Presentata un'iniziativa cantonale urgente che propone delle modifiche alla legge federale per mettere sotto controllo le casse malati
BELLINZONA – Dopo la mancata approvazione di una legge federale per la vigilanza sull'assicurazione sociale malattie, scatta l'offensiva dal Ticino contro i premi di cassa malati. È stata infatti presentata da Franco Denti un'iniziativa cantonale urgente, che, avvalendosi della facoltà concessa dalla Costituzione federale, chiede la modifica della LAMal. Cofirmatari sono Maristella Polli(PLR), Marco Chiesa (UCD), Michela Delcò Petralli (Verdi), Sergio Savoia (Verdi), Michele Foletti (Lega), Michele Guerra (Lega), Carlo Lepori (PS).
Dopo che il Parlamento federale non ha dato seguito alla proposta del Consiglio, resta d'attualità il problema di una base legale che regoli l'approvazione dei premi LAMal da parte dell'Autorità federale. Problema che "deve essere risolto con urgenza, per evitare il protrarsi di situazioni inaccettabili sotto il profilo dell'equità tra i Cantoni, che si ripercuotono in ultima analisi sulla credibilità stessa del sistema", spiegano i promotori dell'iniziativa.
In Ticino infatti, si legge sempre fra le motivazioni degli iniziativisti, "i premi LAMal degli ultimi anni continuano a soffrire di distorsioni inaccettabili sotto il profilo della giustizia verso la popolazione interna e dell'equità confederale". La situazione richiede quindi un intervento urgente, "anche parziale, in questo contesto, partendo dalla premessa che per legge i premi sono stabiliti per ogni Cantone e quindi essi devono corrispondere ai costi reali di gestione del sistema assicurativo-sanitario nel singolo Cantone".
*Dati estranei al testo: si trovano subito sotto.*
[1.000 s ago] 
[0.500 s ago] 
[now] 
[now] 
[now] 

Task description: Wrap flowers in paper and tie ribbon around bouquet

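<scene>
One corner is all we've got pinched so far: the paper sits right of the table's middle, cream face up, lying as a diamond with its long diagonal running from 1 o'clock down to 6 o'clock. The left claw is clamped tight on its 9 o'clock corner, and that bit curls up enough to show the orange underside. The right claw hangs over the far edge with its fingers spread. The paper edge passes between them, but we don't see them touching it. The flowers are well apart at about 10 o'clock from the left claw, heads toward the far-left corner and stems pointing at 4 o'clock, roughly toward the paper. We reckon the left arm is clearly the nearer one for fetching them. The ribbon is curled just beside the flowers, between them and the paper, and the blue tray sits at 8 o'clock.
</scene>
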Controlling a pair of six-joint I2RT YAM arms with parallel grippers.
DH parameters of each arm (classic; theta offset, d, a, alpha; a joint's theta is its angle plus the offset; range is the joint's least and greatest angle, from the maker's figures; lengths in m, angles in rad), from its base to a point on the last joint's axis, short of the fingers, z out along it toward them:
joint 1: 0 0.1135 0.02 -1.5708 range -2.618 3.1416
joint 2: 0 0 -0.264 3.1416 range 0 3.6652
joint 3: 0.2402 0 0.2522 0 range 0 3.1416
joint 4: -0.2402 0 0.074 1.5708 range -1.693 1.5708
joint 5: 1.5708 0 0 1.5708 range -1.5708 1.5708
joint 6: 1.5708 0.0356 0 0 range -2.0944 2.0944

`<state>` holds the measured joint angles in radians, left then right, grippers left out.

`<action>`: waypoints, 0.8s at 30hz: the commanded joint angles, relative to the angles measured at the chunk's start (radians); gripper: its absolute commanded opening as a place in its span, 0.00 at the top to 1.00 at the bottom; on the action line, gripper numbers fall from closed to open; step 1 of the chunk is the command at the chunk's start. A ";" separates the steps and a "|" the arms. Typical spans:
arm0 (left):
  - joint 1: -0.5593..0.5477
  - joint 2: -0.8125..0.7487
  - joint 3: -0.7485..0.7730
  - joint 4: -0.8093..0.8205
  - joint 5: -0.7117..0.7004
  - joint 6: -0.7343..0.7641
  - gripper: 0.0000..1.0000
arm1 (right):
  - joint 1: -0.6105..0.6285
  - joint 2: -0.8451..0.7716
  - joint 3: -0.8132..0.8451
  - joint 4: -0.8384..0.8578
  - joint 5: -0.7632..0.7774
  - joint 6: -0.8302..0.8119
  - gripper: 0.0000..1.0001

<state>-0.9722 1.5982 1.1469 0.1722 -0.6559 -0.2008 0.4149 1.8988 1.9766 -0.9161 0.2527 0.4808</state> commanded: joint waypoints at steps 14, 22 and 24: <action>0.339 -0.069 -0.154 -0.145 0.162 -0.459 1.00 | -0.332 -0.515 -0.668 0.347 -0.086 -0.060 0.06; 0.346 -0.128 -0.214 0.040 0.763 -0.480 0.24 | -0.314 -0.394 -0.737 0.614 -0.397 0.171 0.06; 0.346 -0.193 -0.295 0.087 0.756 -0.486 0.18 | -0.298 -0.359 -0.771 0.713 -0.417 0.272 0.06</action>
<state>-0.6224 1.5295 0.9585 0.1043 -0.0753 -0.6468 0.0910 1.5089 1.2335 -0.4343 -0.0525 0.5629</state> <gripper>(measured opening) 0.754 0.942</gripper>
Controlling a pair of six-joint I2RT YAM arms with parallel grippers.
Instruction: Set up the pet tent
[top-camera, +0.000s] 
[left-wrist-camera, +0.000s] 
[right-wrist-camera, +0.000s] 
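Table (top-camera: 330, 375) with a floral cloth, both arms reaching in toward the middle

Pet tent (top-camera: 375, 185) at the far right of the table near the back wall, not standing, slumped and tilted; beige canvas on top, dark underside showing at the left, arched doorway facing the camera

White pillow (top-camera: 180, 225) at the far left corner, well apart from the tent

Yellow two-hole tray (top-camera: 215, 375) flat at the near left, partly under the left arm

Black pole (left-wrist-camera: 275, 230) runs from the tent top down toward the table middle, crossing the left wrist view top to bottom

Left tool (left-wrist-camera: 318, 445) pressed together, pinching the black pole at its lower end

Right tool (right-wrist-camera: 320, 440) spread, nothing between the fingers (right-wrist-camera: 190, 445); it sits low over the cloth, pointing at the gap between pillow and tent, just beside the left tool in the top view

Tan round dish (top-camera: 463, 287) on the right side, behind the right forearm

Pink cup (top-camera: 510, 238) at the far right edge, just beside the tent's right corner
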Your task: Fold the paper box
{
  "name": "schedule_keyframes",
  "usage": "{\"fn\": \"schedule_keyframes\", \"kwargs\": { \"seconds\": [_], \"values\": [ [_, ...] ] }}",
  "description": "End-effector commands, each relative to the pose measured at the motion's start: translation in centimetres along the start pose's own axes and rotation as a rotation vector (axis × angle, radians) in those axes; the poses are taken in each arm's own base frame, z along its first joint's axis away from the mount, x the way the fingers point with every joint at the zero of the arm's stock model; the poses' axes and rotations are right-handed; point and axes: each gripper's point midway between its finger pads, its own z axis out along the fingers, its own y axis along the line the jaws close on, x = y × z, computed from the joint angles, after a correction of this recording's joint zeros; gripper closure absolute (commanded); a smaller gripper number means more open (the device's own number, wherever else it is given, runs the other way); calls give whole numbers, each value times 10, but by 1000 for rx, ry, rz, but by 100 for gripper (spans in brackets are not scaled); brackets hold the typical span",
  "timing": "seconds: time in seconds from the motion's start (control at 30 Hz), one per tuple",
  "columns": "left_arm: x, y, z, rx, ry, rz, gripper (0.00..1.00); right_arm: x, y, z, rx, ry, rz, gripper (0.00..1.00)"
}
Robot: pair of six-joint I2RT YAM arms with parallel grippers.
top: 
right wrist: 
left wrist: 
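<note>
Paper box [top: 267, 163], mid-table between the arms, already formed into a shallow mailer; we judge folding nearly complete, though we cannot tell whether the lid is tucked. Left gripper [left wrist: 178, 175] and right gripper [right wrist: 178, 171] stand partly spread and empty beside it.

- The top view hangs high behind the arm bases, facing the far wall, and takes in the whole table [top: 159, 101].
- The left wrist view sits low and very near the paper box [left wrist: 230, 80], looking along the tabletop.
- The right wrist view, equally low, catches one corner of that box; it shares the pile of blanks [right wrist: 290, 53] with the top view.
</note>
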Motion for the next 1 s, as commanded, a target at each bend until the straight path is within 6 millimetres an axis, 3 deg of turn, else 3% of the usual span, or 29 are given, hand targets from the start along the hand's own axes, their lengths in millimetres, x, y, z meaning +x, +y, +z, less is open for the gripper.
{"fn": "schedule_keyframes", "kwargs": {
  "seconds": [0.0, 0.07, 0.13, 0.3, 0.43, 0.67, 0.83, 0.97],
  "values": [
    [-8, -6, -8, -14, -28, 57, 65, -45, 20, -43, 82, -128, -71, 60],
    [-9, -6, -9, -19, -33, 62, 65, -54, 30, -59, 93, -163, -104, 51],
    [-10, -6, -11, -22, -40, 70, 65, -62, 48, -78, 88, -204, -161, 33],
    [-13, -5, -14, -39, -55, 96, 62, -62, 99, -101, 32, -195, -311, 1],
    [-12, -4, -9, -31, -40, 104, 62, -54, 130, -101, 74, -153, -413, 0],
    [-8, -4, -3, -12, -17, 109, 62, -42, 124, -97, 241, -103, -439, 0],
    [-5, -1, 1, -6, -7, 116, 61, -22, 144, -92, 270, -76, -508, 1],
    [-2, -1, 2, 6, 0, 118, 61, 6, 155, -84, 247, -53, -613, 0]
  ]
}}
Perciò, in attesa di una soluzione del problema a livello federale, "il Cantone Ticino propone, come soluzione di urgenza, la modifica della LAMal con l'introduzione delle basi legali specifiche che consentano all'Autorità federale di non approvare premi che si scostano dalla realtà fattuale in ogni Cantone in fatto di costi di gestione del sistema assicurativo-sanitario nel suo complesso; obbligare gli assicuratori a diminuire premi sovradimensionati e aumentare quelli sottostimati e, infine, correggere i premi che si sono rilevati, a consuntivo, eccedentari, rispettivamente carenti, in modo semplice, naturale e soprattutto senza costi amministrativi aggiuntivi, intervenendo immediatamente sulla formazione dei premi per gli anni successivi".
Questi i quattro punti cardine della richiesta di Denti e cofirmatari. A cui si aggiunge, "per preservare l'indispensabile controllo democratico sull'intero sistema, colmando così anche una vistosa lacuna determinatasi, e accentuatasi, nel corso degli anni", l'obbligo per l'Autorità federale di pubblicare annualmente il conto dei risultati della gestione dell'assicurazione obbligatoria delle cure medico-sanitarie per singolo Cantone, accanto al dato federale aggregato che già viene reso noto". Nonché "la pubblicazione dello storico, sotto forma di sequenza cronologica, del risultato d'esercizio pro capite per ogni singolo Cantone".
"In pratica – spiegano – per ogni Cantone dovranno essere pubblicati i dati di base interni derivanti dalla gestione dell'assicurazione obbligatoria delle cure medico-sanitarie. Si tratta di innovazioni che non comportano alcun costo amministrativo supplementare a monte, perché i dati in quanto tali sono conosciuti e servono proprio all'aggregazione dei medesimi per la pubblicazione del parametro complessivo nazionale nella statistica federale".
In questo modo si potrebbe restituire al sistema dell'assicurazione obbligatoria "una piena lettura democratica, possibile solo con la resa di dominio pubblico, e la pubblicazione formale, dei dati fondamentali. Bisogna poter leggere immediatamente da quali Cantoni provengono gli introiti che vanno a costituire le riserve, in quale misura e per quale entità".
Questo permetterebbe di evitare quanto accaduto per il Ticino. Infatti: "Una lettura democratica del contesto permette un controllo pubblico nel caso vi fossero squilibri contributivi nei singoli Cantoni, soprattutto se ripetuti sull'arco di più anni, come è capitato, e sta ancora capitando, in diversi Cantoni, Ticino compreso".